Quoi qu’il en soit, Kiev pourrait bien obtenir des Leopard 2 de la part de… l’Allemagne. En tout cas, le Premier ministre ukrainien, Denys Chmyhal, devait en faire la demande auprès d’Olaf Scholz, le chancelier allemand, lors d’une rencontre prévue le 4 septembre. C’est en effet ce qu’il a affirmé dans un entretien donné à Deutschen Presse-Agentur [dpa].

« Nous avons besoin d’un changement dans la philosophie des livraisons d’armes. Ce que je veux dire par là, c’est que des chars de combat modernes doivent également nous être livrés », a dit le chef du gouvernement ukrainien. Et d’ajouter : « Nous attendons des États-Unis qu’ils nous fournissent des chars Abrams et de l’Allemagne, nous attendons des Leopard 2. Ce sont les chars modernes dont l’Ukraine a besoin sur le champ de bataille ».

L’Ukraine obtiendra-t-elle ce qu’elle souhaite? En tout cas, selon la chancellerie allemande, M. Scholz a « promis de continuer à soutenir » Kiev « non seulement militairement mais aussi politiquement et financièrement ».

« Nous avons évoqué d’éventuelles livraisons de nouveaux équipements, notamment des chars allemands », a, de son côté, précisé le gouvernement ukrainien, dans un compte-rendu de la rencontre entre MM. Chmyhal et Scholz.

Pour rappel, la Bundeswehr a prévu de moderniser ses Leopard 2 et d’augmenter leur nombre de 40% d’ici 2023. À cette échéance, elle devrait en compter 328, dont 104 portés au standard Leopard 2A7. Reste donc à voir où seront prélevés ceux qui pourraient être cédés à l’Ukraine… À moins qu’il ne s’agisse pour Kiev de mener un programme d’équipement sur le moyen ou long terme.
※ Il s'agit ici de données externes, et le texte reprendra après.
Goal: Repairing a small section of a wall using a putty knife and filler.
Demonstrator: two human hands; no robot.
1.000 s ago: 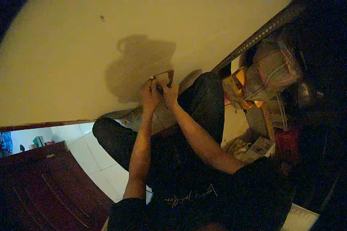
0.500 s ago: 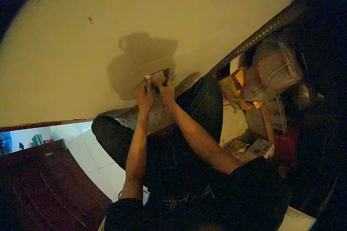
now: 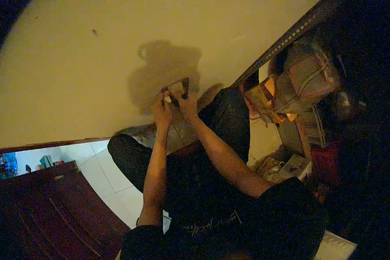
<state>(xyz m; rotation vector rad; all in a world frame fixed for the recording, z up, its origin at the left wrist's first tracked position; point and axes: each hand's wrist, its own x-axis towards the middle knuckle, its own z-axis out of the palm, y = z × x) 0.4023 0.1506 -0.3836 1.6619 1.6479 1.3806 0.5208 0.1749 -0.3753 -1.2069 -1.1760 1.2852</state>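
Note:
Close together in front of the pale yellow wall (image 3: 86, 86), both my hands are closed. My left hand (image 3: 162, 113) pinches a small white piece (image 3: 168, 99) whose kind I cannot make out in the dim light. Beside it, the fingers of my right hand (image 3: 187, 107) are wrapped on a small dark-edged object (image 3: 185, 83), partly hidden by the fingers. A thin dark line runs from its top toward my left fingertips. Whether the two pieces are joined, I cannot tell.
My bent knees (image 3: 130, 154) flank the hands. Bags and packets (image 3: 310, 76) hang at the right, above a white box (image 3: 295, 167). A dark strip with light holes (image 3: 286, 41) edges the wall. At the lower left stands a dark red panel (image 3: 56, 208) beside white floor tiles (image 3: 106, 167).
The view has shifted slightly. The white piece now shows lower, between my left fingers, where before it showed at the fingertips. My right hand keeps its hold on the dark-edged object.

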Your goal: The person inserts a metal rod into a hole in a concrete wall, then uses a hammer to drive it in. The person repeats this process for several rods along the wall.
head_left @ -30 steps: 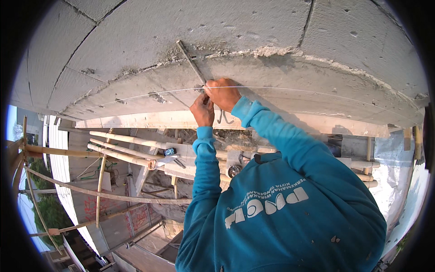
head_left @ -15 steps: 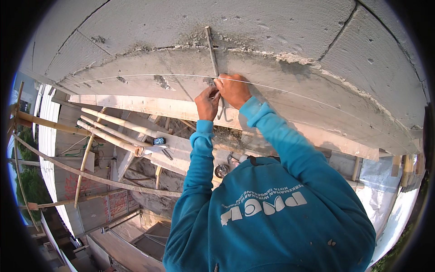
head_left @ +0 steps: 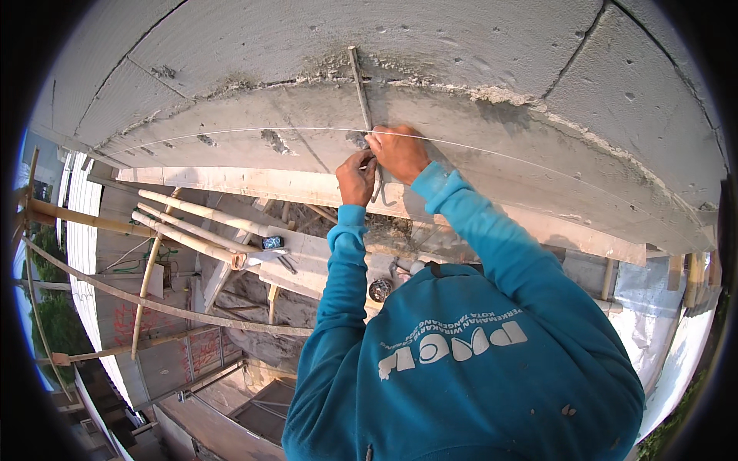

Quant aux Abrams américains évoqués par M. Chmyhal, et alors que le montant de l’aide militaire accordée par Washington à Kiev avoisine désormais les 15 milliards de dollars, après le récent déblocage d’une [grosse] enveloppe de 3 milliards, il n’en avait pas été question jusqu’a présent… Et il n’est pas certain qu’une telle demande puisse être satisfaite, sauf à prélever des chars dans les stocks de l’US Army : d’une part parce que la Pologne va récupérer ceux que l’US Marine Corp ne veut plus, d’autre part parce que les chaînes d’assemblage de General Dynamics Land System [GDLS] risquent de ne plus fournir, après les commandes marocaines, polonaises et taïwanaises. Et il se murmure que d’autres contrats pourraient être bientôt signés, notamment par la Roumanie.